■ **Task directions**:
Repeat the data exactly, please; no pictures belong in the copy.

■ **Supplied data**:
::::

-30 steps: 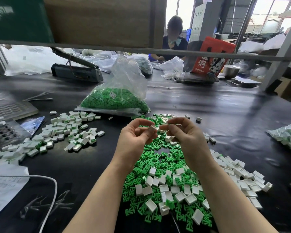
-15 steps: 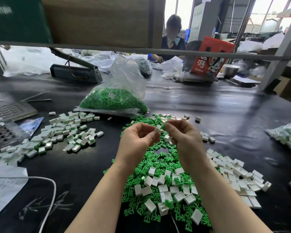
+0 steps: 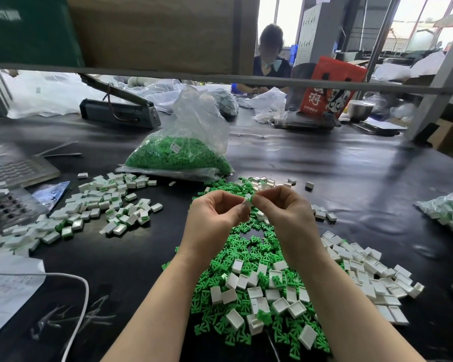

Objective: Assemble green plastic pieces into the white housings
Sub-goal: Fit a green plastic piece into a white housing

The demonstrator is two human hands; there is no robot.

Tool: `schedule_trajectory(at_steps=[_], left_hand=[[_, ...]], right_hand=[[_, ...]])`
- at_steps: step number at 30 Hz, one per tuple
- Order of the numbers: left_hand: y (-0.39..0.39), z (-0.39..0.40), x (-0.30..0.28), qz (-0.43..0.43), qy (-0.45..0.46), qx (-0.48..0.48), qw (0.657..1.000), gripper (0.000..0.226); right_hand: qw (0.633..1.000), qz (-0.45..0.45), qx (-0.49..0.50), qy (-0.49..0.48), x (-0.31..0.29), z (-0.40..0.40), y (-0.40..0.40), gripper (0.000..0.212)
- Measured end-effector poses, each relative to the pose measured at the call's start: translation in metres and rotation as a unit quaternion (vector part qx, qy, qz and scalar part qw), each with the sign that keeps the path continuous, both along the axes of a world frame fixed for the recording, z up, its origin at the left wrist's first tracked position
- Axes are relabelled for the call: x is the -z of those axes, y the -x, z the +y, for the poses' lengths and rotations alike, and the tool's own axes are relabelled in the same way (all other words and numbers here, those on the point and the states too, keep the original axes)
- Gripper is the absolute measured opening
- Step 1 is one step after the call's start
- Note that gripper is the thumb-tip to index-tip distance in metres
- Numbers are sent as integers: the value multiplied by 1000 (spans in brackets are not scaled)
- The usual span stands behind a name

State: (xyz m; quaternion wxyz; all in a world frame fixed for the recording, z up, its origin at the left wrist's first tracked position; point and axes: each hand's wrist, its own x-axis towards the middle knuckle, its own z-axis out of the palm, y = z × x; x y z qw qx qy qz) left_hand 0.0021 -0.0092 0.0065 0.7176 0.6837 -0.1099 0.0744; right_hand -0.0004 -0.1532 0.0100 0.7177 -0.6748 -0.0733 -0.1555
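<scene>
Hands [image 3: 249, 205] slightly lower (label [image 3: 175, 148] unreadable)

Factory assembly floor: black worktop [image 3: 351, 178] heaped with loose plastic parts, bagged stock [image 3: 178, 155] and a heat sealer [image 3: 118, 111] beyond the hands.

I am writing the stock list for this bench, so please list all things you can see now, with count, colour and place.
loose green pieces: many, green, pile at centre of the black table
empty housings: many, white, on and right of that pile
assembled pile: many, white with green, left
bag of green pieces: one, clear, behind the pile
heat sealer: one, grey, far left
red bag: one, far right
second person: one, across the table
left hand: pinches a white housing
right hand: pinches a green piece
</scene>
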Motion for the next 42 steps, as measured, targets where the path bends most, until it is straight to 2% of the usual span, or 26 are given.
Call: schedule_trajectory(at_steps=[3,6,8,10,12,19,26,36,42], left_hand=[[0,2,1,-7,-14,-2,1000,5],[-2,5,2,-21,-70,-8,997,2],[-2,6,3,-25,-101,-11,995,5],[-3,5,5,-32,-133,-17,990,7],[-4,6,7,-36,-157,-20,987,8],[-6,12,8,-1,-178,11,984,7],[-5,16,3,10,-169,49,984,5],[-1,19,-2,16,-152,95,984,10],[1,19,-4,4,-158,105,982,11]], right_hand=[[998,2,0,64,-1,-3,1,6],[987,30,-8,156,-1,-9,1,9],[970,35,-13,242,0,-12,0,6],[938,21,-19,346,1,-14,0,13],[920,15,-34,391,2,-14,0,22],[905,12,-75,418,1,-16,2,25],[918,19,-125,375,-1,-18,4,37],[916,47,-169,360,4,-20,1,31],[913,42,-172,366,4,-20,0,35]])
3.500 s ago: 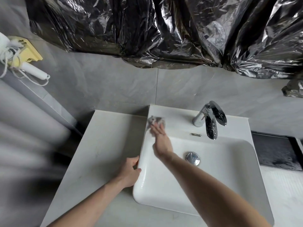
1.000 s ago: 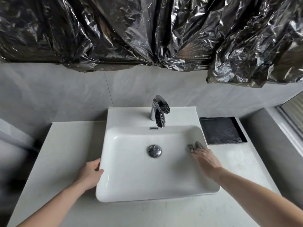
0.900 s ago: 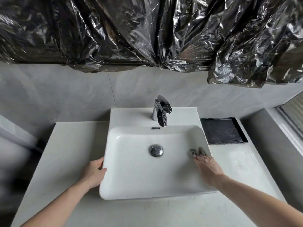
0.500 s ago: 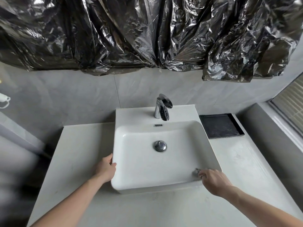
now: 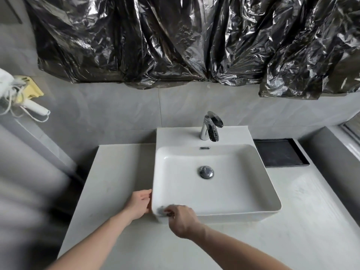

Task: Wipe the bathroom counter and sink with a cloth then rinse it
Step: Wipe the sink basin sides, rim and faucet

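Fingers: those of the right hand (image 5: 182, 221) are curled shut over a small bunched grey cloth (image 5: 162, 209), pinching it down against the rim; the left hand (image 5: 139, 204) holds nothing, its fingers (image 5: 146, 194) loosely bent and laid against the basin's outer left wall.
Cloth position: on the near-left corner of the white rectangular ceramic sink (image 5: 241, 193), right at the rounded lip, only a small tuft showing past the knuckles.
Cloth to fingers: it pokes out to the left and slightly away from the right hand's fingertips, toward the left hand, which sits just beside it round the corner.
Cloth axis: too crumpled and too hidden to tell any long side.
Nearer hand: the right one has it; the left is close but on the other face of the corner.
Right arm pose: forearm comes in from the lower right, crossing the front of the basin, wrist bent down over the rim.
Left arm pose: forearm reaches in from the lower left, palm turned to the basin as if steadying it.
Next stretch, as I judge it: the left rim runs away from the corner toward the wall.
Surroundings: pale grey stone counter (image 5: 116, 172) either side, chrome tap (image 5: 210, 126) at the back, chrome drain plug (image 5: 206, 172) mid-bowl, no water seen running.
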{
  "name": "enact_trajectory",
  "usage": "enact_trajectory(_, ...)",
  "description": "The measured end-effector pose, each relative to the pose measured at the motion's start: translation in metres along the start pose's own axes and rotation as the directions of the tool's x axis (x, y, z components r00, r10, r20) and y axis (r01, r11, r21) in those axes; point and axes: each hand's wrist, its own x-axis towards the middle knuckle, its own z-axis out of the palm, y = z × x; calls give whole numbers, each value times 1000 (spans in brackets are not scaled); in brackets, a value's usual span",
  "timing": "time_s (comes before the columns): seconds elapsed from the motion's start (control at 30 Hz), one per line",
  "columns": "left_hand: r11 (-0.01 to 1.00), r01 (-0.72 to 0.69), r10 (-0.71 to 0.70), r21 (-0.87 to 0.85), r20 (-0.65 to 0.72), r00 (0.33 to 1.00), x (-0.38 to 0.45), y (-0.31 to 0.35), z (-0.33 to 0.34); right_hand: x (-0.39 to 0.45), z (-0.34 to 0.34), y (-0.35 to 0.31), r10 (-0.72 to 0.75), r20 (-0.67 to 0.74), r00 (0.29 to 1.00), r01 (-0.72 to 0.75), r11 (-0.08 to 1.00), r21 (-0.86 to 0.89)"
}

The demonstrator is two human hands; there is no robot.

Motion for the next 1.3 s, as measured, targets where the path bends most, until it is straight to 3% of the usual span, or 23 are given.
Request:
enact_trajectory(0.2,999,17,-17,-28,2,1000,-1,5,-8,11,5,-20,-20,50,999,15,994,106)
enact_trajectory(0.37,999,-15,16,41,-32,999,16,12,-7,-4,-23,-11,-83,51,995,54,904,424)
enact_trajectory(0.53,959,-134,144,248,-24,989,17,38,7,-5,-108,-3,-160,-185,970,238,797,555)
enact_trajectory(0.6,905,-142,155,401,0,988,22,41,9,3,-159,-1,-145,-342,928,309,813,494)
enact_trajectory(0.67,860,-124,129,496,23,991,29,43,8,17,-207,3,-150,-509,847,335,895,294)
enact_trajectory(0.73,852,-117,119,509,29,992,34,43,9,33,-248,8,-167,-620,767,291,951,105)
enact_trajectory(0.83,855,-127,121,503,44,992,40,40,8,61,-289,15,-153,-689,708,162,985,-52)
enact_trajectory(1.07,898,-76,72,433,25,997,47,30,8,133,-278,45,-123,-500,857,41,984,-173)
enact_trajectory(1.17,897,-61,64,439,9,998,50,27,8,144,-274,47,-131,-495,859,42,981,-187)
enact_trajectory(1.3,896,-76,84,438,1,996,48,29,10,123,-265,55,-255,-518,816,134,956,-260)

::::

■ **Response for this exercise**:
-30 steps: 
-15 steps: 
+0 steps: 

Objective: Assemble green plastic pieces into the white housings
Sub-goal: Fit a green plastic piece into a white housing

The demonstrator is two human hands; there is no robot.

Tool: `schedule_trajectory(at_steps=[_], left_hand=[[_, ...]], right_hand=[[_, ...]])`
- at_steps: step number at 30 Hz, one per tuple
- Order of the numbers: left_hand: y (-0.39..0.39), z (-0.39..0.40), x (-0.30..0.28), qz (-0.43..0.43), qy (-0.45..0.46), qx (-0.48..0.48), qw (0.657..1.000), gripper (0.000..0.226); right_hand: qw (0.633..1.000), qz (-0.45..0.45), qx (-0.49..0.50), qy (-0.49..0.48), x (-0.31..0.29), z (-0.40..0.40), y (-0.40..0.40), gripper (0.000..0.212)
- Measured end-effector poses, each relative to the pose measured at the call's start: translation in metres and rotation as a unit quaternion (vector part qx, qy, qz and scalar part qw), each with the sign that keeps the path continuous, both along the axes of a world frame fixed for the recording, z up, its origin at the left wrist's first tracked position
- Axes are relabelled for the call: x is the -z of those axes, y the -x, z the +y, for the poses' lengths and rotations alike, and the tool's own axes are relabelled in the same way (all other words and numbers here, those on the point and the states too, keep the original axes)
- Gripper is the absolute measured opening
- Step 1 is one step after the call's start
- Note that gripper is the thumb-tip to index-tip distance in metres
- Numbers are sent as integers: the value multiplied by 1000 (spans in brackets are not scaled)
- The usual span stands behind a name

State: (xyz m; quaternion wxyz; all in a world frame fixed for the recording, z up, its origin at the left wrist's first tracked position; point and axes: each hand's wrist, its own x-axis towards the middle knuckle, its own z-axis out of the palm, y = z × x; x y z qw qx qy qz) left_hand 0.0021 -0.0092 0.0065 0.7176 0.6837 -0.1099 0.0744; right_hand -0.0004 -0.1532 0.0100 0.7177 -0.6748 -0.0733 -0.1555
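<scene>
Hands [image 3: 249, 205] slightly lower (label [image 3: 175, 148] unreadable)

Factory assembly floor: black worktop [image 3: 351, 178] heaped with loose plastic parts, bagged stock [image 3: 178, 155] and a heat sealer [image 3: 118, 111] beyond the hands.

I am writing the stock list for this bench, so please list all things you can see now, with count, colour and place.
loose green pieces: many, green, pile at centre of the black table
empty housings: many, white, on and right of that pile
assembled pile: many, white with green, left
bag of green pieces: one, clear, behind the pile
heat sealer: one, grey, far left
red bag: one, far right
second person: one, across the table
left hand: pinches a white housing
right hand: pinches a green piece
</scene>
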Motion for the next 42 steps, as measured, targets where the path bends most, until it is straight to 2% of the usual span, or 26 are given.
Call: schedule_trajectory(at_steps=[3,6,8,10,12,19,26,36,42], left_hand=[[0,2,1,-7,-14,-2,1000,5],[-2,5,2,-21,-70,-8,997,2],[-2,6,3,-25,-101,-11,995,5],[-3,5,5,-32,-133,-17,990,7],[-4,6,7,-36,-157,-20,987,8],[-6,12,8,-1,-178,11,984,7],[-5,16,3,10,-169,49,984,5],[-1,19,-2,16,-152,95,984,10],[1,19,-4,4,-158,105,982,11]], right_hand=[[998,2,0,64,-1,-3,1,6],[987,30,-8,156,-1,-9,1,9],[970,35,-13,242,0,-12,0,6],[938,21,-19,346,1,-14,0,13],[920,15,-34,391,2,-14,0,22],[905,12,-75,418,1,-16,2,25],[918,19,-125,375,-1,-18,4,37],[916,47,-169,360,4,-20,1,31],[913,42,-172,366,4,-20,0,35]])
3.500 s ago: 
1.000 s ago: 
0.900 s ago: 
0.500 s ago: 
now: 

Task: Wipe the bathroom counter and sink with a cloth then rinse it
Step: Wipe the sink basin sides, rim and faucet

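Fingers: those of the right hand (image 5: 182, 221) are curled shut over a small bunched grey cloth (image 5: 162, 209), pinching it down against the rim; the left hand (image 5: 139, 204) holds nothing, its fingers (image 5: 146, 194) loosely bent and laid against the basin's outer left wall.
Cloth position: on the near-left corner of the white rectangular ceramic sink (image 5: 241, 193), right at the rounded lip, only a small tuft showing past the knuckles.
Cloth to fingers: it pokes out to the left and slightly away from the right hand's fingertips, toward the left hand, which sits just beside it round the corner.
Cloth axis: too crumpled and too hidden to tell any long side.
Nearer hand: the right one has it; the left is close but on the other face of the corner.
Right arm pose: forearm comes in from the lower right, crossing the front of the basin, wrist bent down over the rim.
Left arm pose: forearm reaches in from the lower left, palm turned to the basin as if steadying it.
Next stretch, as I judge it: the left rim runs away from the corner toward the wall.
Surroundings: pale grey stone counter (image 5: 116, 172) either side, chrome tap (image 5: 210, 126) at the back, chrome drain plug (image 5: 206, 172) mid-bowl, no water seen running.
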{
  "name": "enact_trajectory",
  "usage": "enact_trajectory(_, ...)",
  "description": "The measured end-effector pose, each relative to the pose measured at the motion's start: translation in metres along the start pose's own axes and rotation as the directions of the tool's x axis (x, y, z components r00, r10, r20) and y axis (r01, r11, r21) in those axes; point and axes: each hand's wrist, its own x-axis towards the middle knuckle, its own z-axis out of the palm, y = z × x; calls give whole numbers, each value times 1000 (spans in brackets are not scaled); in brackets, a value's usual span",
  "timing": "time_s (comes before the columns): seconds elapsed from the motion's start (control at 30 Hz), one per line",
  "columns": "left_hand: r11 (-0.01 to 1.00), r01 (-0.72 to 0.69), r10 (-0.71 to 0.70), r21 (-0.87 to 0.85), r20 (-0.65 to 0.72), r00 (0.33 to 1.00), x (-0.38 to 0.45), y (-0.31 to 0.35), z (-0.33 to 0.34); right_hand: x (-0.39 to 0.45), z (-0.34 to 0.34), y (-0.35 to 0.31), r10 (-0.72 to 0.75), r20 (-0.67 to 0.74), r00 (0.29 to 1.00), r01 (-0.72 to 0.75), r11 (-0.08 to 1.00), r21 (-0.86 to 0.89)"
}

The demonstrator is two human hands; there is no robot.

Motion for the next 1.3 s, as measured, targets where the path bends most, until it is straight to 3% of the usual span, or 23 are given.
Request:
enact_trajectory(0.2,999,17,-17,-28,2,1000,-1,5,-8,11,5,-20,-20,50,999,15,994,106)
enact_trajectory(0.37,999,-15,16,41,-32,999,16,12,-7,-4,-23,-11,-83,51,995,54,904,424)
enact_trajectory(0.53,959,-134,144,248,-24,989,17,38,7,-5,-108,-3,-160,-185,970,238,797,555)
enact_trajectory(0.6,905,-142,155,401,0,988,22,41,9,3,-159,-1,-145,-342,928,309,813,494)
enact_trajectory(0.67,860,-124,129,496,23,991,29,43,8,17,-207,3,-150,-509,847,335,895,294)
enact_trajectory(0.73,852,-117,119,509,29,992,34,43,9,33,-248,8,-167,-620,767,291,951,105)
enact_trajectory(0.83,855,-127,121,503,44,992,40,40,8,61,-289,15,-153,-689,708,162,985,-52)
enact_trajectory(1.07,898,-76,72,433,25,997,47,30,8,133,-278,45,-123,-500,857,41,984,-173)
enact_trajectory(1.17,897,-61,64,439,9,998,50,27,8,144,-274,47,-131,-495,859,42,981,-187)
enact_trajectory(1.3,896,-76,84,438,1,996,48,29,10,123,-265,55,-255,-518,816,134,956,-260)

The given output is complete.